"It doesn't take any strength to be alone...it's much harder to be with someone else." - Wendy Wasserstein (Isn't It Romantic?)
In light of finishing Crazy Ex-Girlfriend this week, I feel like it's become my priority to address a misguided stereotype that keeps making its way into cinematic storytelling. Strap yourselves in, ladies and gents, because you're in for a long one...
...that's what he said.
For those of you who don't know, Crazy Ex-Girlfriend is a groundbreaking musical sitcom that just happens to focus on one woman's infatuation with a guy that she barely dated as an awkward teenager at summer camp.
Ah, summer camp. What could be sexier than having mosquito bitten legs and getting marshmallow stuck in your braces on smores night? Answer: Many things. Anything, really.
Anyways, CE-G's protagonist Rebecca goes so far as to move to the opposite coast to be closer to said guy, and sets out on an epic misadventure to try and work her way back into his life.
Now, I know how this all sounds. It's about a girl who's willing to give up everything for the love of an oblivious man? What is this, Grease?
[Seriously, though, how was that a fair trade off? Sandy squeezed her organs into a leather bandage and takes up inhaling cancer for Danny. And what does he do? Wears a cardigan for all of two seconds before throwing it off, saying, "Yeaaaaah, I don't think I'm going to compromise. This sweater is slightly itchy. And just look at her - she looks way hotter with cancer anyway!" And then they sing and dance. Seriously, that musical is f*%ked. Don't even get me started on the lyrics to Greased Lightning...]
Crazy Ex-Girlfriend, however, takes this tired trope and stands it on its head. Through the use of satirical pop songs and ironic dialogue, this show brilliantly illuminates the glaring flaws of our society in terms of the unrealistic expectations - both physical and emotional - that we put on women. While its delightfully self-deprecating tone seems quite obvious to me, I still find that I have to defend this show to other feminists out there who can't get past the idea that Rebecca's actions are almost completely motivated by a man. And sure, they are. Absolutely. But while that might make her more of a certified nut job, that doesn't make her any less of a feminist. Hear me out.
Feminism is about women having equal rights and equal opportunities as their male counterparts, but nowhere in the book of Lady Lovin' does it say that we can't NEED a man. I mean in an emotional way here, not a "How ever will I open this pickle jar without you?!" way. Wait, do people even crave pickles enough anymore for this to be a relevant example?

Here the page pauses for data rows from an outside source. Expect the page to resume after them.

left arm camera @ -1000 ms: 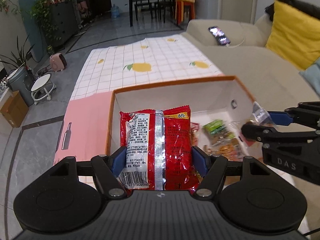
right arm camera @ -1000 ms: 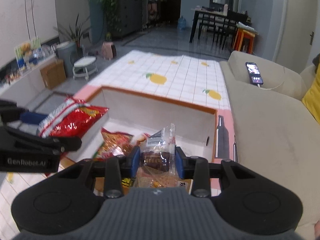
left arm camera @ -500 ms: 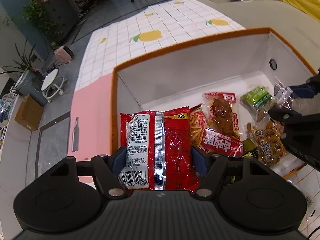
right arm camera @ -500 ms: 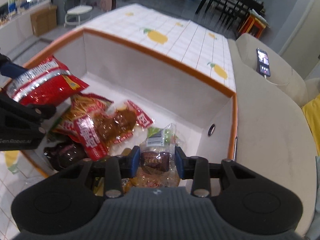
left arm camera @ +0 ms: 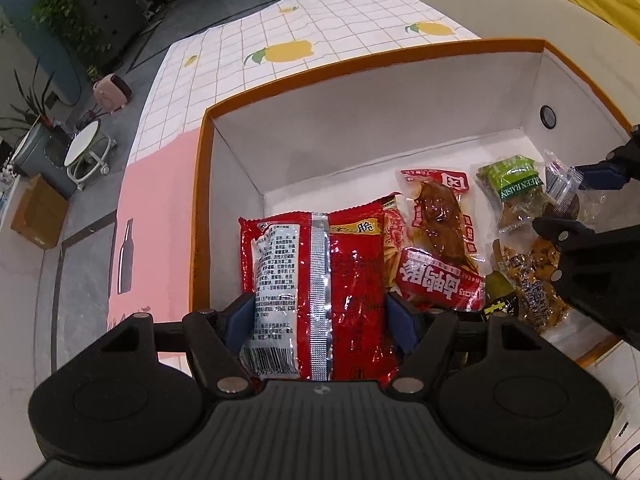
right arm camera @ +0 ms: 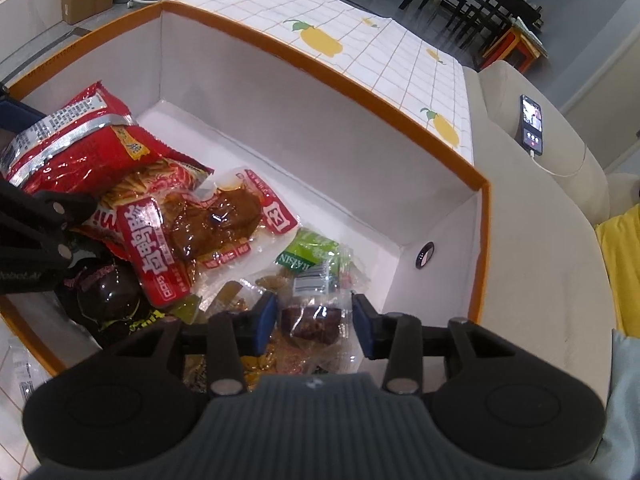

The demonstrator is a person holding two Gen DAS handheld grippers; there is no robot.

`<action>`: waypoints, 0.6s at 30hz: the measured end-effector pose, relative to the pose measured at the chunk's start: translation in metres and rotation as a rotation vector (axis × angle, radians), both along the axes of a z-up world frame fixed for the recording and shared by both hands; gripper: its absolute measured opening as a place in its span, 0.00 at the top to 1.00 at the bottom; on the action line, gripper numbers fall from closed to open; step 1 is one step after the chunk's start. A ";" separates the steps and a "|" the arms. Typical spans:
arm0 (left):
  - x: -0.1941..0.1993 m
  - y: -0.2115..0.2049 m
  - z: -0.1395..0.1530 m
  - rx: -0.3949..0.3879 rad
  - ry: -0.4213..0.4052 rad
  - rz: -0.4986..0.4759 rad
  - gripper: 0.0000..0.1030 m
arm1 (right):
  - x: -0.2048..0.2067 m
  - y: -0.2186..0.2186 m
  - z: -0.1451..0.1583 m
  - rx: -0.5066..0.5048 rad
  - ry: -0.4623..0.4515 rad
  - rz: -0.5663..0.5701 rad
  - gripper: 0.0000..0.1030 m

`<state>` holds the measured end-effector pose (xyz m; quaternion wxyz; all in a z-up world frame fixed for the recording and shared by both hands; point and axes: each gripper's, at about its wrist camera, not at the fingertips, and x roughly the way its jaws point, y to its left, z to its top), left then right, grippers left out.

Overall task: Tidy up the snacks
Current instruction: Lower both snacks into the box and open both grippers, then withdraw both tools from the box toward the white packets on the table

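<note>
Left gripper [left arm camera: 318, 312]: both blue pads pressed against the sides of a red snack bag [left arm camera: 320, 292], back face up with barcode and silver seam showing. The bag hangs over the near-left corner of the orange-rimmed white box [left arm camera: 360, 148].

Right gripper [right arm camera: 314, 322]: pads sit slightly wider than the small clear-wrapped dark snack [right arm camera: 314, 320] between them. The left pad seems to touch the wrapper; a gap shows at the right pad, so I cannot tell whether the grip is firm. The packet is low over the near-right part of the box.

Box contents: a red-labelled vacuum pack of braised meat [right arm camera: 218, 226] near the middle, a green raisin packet [right arm camera: 310, 256] to its right, a striped snack-stick bag [right arm camera: 156, 182] partly under the red bag, and a dark round packet [right arm camera: 106, 294] near left.

The box stands on a lemon-print grid cloth [left arm camera: 320, 28]. A phone [right arm camera: 531, 125] lies on the beige sofa at far right.
</note>
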<state>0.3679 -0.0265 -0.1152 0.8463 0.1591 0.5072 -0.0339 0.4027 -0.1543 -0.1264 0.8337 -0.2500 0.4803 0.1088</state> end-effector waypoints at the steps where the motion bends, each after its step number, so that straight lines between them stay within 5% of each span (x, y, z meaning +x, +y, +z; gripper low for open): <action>1: -0.001 -0.001 0.000 -0.005 0.006 -0.010 0.19 | 0.000 0.001 -0.001 -0.005 0.001 0.001 0.62; 13: -0.013 0.000 0.018 -0.029 -0.041 -0.028 0.16 | -0.006 -0.003 0.012 -0.004 0.005 0.005 0.50; 15: -0.015 0.001 0.025 -0.036 -0.053 -0.027 0.16 | -0.009 -0.004 0.019 0.014 0.002 0.003 0.38; 18: -0.020 0.001 0.036 -0.045 -0.074 -0.014 0.16 | -0.012 -0.005 0.031 0.026 0.004 0.003 0.33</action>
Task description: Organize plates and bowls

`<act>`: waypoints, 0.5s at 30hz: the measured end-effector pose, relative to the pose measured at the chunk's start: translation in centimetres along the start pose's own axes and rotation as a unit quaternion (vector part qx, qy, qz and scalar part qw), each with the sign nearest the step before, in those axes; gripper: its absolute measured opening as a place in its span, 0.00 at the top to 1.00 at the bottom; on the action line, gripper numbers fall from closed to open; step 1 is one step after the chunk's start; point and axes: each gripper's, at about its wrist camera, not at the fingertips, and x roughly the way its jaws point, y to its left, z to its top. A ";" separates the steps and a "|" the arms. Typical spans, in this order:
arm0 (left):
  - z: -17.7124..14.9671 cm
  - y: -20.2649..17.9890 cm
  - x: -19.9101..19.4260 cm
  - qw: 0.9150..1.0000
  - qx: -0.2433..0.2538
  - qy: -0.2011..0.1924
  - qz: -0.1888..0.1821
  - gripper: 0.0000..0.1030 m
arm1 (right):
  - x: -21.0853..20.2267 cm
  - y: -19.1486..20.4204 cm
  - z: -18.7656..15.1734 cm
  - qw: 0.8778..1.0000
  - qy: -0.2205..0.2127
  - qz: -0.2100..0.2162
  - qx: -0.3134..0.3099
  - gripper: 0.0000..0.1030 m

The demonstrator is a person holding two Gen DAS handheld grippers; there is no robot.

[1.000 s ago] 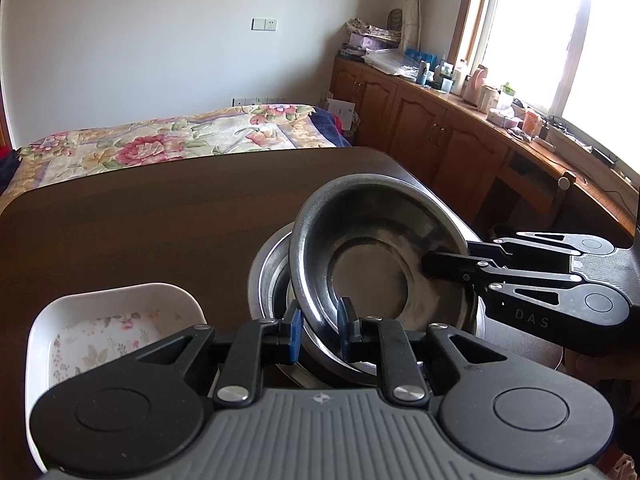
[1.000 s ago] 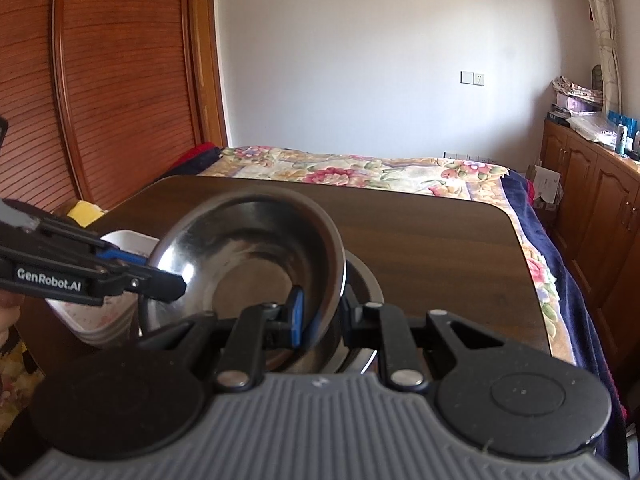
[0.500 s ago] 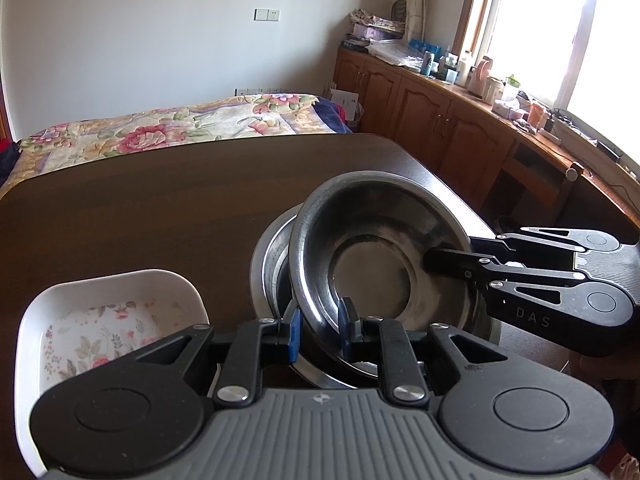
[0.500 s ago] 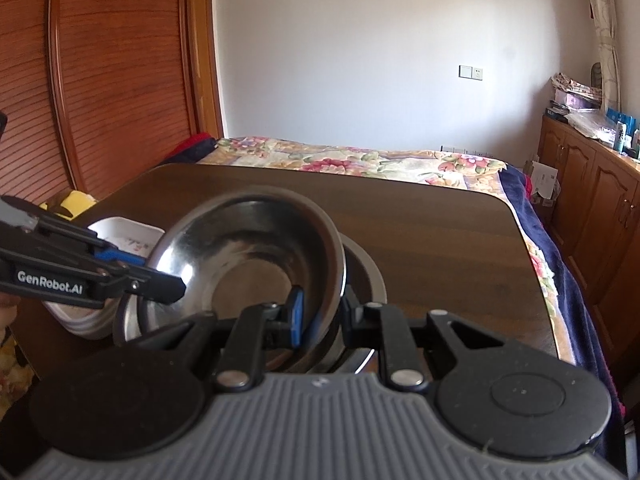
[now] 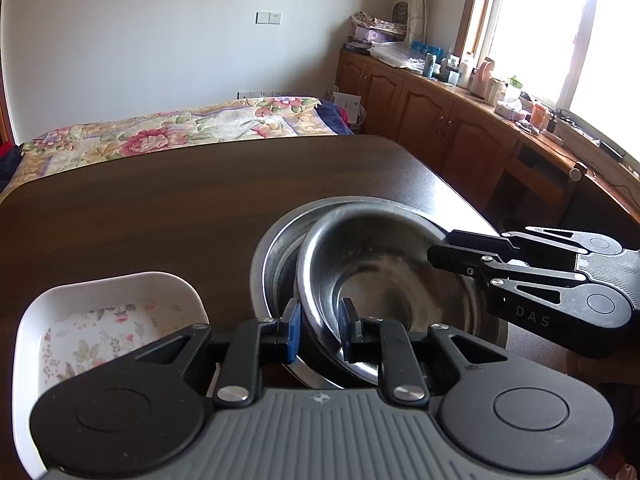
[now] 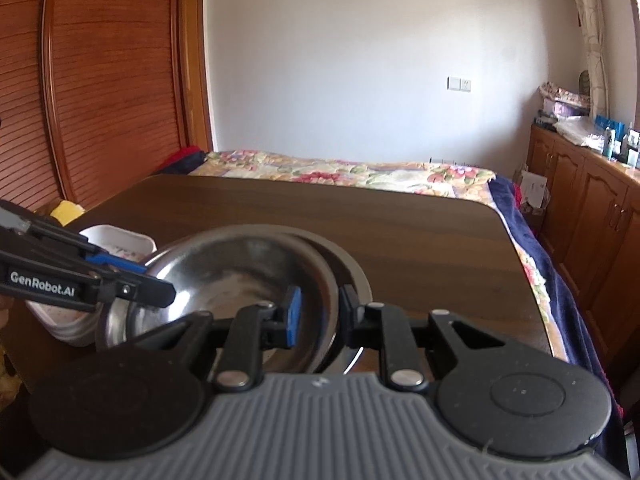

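On the left, a white square dish with flowers (image 5: 104, 328) sits on my dark wooden table (image 5: 160, 216). My left gripper (image 5: 319, 330) is clamped on the near rim of the shiny round steel bowl (image 5: 384, 276), and my right gripper (image 6: 316, 314) is clamped on its far side. I think I am nesting it into the bigger steel bowl (image 5: 276, 248). Next I should lower it gently, then let go. Only the right view shows the wooden sliding doors (image 6: 100, 80).

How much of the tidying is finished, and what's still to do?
Done: nothing clearly finished. In hand: both grippers, left and right, grip the smaller steel bowl by opposite rims, half nested and tilted in the bigger steel bowl. Left: settling it and letting go; the white flowered dish stands apart.
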 end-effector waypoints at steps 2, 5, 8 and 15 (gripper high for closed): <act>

Of course they do. Pickles are timeless. Don't be an idiot.
Back to the point, Rebecca is a Harvard-educated lawyer who has friends (yes, she definitely has friends!) and has built an entirely new life for herself from the ground up. Objectively, she's a strong, independent woman, and yet all of her achievements seem to be overshadowed by her romantic obsession. Well, you know what? William Wallace's decision to lead rebel Scottish forces to fight for freedom against an oppressive king was also spurred by his love of a woman. By Jesus, there's even a song on the soundtrack titled "For the Love of a Princess," and yet no one questions the strength of his character.
[Sure, it isn't exactly fair to use this movie as a parallel comparison. Honestly, I just wanted another reason to bring up how good Braveheart is. It's so good, right?!]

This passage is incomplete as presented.